→ **WHAT THIS TASK INVOLVES**: From the listing below, pick out each line with the word "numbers".

(RECORDS TO USE begins)

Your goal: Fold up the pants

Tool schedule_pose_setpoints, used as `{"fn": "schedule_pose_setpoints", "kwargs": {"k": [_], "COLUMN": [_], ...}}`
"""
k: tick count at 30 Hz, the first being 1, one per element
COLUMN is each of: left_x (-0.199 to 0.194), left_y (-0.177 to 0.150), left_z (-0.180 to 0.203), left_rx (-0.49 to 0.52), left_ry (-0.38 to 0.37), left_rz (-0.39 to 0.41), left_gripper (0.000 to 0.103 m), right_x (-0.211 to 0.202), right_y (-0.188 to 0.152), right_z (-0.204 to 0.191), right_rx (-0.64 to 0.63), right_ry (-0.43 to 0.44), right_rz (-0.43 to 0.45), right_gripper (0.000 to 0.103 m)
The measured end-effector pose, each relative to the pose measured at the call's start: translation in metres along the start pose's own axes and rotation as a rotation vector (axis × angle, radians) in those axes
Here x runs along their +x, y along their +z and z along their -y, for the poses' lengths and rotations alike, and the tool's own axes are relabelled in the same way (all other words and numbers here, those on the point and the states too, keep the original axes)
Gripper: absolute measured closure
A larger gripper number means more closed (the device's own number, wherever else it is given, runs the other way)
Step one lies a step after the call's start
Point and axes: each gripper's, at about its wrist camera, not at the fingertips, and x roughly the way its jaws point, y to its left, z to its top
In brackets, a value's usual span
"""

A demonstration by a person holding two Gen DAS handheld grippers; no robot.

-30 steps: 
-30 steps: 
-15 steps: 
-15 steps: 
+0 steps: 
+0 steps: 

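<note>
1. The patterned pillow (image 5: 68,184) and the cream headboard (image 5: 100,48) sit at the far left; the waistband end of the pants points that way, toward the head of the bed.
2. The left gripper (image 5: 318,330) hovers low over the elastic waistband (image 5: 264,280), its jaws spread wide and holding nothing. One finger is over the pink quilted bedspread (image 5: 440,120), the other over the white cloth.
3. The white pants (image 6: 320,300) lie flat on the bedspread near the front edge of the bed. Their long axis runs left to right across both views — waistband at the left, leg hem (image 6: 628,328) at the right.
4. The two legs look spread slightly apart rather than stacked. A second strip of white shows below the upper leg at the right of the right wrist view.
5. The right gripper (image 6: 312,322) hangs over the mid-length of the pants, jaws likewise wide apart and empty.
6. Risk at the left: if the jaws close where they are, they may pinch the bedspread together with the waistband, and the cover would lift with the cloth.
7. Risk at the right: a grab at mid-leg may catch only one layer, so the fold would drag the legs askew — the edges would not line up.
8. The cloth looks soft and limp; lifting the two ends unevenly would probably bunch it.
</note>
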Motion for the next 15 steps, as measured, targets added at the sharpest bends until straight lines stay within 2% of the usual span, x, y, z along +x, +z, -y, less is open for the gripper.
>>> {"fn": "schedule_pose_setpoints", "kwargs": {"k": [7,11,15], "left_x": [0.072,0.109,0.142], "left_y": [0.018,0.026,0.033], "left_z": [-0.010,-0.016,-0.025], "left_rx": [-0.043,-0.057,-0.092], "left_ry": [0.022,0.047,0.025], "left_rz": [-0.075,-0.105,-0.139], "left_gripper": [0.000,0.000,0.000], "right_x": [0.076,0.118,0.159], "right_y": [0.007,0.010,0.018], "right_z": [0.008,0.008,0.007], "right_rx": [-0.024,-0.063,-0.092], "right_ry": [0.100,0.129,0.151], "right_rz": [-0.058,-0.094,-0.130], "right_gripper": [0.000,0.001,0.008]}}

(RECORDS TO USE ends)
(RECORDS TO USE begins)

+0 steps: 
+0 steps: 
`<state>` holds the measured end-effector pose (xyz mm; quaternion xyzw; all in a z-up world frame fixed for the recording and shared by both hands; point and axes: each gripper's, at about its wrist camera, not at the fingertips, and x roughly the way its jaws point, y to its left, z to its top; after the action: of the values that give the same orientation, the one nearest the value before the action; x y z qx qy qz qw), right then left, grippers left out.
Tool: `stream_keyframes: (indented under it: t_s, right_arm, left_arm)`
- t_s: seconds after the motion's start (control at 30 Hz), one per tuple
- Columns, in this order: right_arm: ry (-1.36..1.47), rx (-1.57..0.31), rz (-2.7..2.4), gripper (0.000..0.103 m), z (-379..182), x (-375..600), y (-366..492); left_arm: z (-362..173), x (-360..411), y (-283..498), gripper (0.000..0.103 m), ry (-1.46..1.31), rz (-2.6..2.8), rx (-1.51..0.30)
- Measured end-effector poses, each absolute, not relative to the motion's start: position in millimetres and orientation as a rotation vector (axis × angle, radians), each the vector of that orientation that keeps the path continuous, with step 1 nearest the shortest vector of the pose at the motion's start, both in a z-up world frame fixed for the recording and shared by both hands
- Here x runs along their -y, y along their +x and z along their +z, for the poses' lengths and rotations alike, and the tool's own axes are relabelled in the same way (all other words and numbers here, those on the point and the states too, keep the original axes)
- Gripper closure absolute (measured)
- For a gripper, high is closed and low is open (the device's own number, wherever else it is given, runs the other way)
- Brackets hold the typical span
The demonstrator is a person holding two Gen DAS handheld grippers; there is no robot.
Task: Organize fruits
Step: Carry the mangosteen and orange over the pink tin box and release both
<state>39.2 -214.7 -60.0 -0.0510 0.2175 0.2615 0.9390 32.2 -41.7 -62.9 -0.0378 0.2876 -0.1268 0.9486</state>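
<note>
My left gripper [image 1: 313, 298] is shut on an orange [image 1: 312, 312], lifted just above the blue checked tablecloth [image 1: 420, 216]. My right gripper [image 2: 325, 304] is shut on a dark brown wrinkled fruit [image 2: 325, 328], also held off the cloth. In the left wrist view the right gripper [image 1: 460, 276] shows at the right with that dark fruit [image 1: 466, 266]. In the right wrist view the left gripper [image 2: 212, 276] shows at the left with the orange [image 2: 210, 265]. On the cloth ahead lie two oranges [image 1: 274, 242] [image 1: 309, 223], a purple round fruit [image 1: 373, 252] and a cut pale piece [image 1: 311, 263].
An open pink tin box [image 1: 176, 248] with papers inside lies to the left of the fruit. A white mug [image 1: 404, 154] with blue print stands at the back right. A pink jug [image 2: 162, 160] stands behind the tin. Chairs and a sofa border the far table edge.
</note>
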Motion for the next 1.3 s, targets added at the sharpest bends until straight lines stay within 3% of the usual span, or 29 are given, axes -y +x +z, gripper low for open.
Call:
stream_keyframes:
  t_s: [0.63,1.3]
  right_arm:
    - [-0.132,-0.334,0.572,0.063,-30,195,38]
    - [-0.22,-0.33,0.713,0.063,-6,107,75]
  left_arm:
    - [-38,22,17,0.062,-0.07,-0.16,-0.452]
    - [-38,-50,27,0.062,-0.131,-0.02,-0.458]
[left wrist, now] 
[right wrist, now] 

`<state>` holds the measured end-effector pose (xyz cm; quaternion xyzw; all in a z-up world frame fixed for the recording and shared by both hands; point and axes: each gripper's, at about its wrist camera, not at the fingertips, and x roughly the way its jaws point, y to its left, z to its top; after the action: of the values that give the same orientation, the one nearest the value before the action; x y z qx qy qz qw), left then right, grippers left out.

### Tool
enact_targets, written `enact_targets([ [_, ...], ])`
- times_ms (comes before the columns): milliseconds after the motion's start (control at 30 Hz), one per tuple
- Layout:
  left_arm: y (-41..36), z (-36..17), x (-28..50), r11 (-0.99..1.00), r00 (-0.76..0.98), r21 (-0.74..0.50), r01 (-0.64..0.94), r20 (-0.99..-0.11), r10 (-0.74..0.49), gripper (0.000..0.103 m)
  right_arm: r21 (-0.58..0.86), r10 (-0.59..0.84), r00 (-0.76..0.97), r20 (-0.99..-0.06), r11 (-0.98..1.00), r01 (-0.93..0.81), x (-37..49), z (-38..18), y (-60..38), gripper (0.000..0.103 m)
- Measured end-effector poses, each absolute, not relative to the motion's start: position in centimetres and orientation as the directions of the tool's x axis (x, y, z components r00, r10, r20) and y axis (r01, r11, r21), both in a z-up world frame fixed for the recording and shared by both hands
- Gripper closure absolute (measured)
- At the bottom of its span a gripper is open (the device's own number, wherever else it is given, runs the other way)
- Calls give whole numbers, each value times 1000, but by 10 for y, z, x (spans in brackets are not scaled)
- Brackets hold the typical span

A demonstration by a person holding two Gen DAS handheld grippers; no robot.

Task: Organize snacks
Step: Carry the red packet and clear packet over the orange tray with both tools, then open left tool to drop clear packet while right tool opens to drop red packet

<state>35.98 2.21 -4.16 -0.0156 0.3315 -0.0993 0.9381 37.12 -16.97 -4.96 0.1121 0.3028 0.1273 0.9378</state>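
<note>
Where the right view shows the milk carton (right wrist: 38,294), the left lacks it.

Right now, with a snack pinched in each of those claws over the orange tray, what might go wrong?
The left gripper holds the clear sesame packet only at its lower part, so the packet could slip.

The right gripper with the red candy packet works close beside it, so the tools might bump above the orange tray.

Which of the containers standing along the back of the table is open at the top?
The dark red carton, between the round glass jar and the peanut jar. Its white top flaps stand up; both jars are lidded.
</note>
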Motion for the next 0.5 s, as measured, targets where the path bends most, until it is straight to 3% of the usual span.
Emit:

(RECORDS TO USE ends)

→ **WRITTEN RESPONSE**:
Here x runs along their +x, y along their +z and z along their -y, for the poses' lengths and rotations alike, and the tool's own axes are relabelled in the same way (all other words and numbers here, those on the point and the states too, keep the original axes)
- Here x runs along their -y, y along their +x and z along their +z, for the poses' lengths and rotations alike, and the tool's own axes are relabelled in the same way (all other words and numbers here, those on the point and the states too, keep the original axes)
- Calls give whole numbers, each value times 1000, but by 10 for y, z, x (spans in brackets are not scaled)

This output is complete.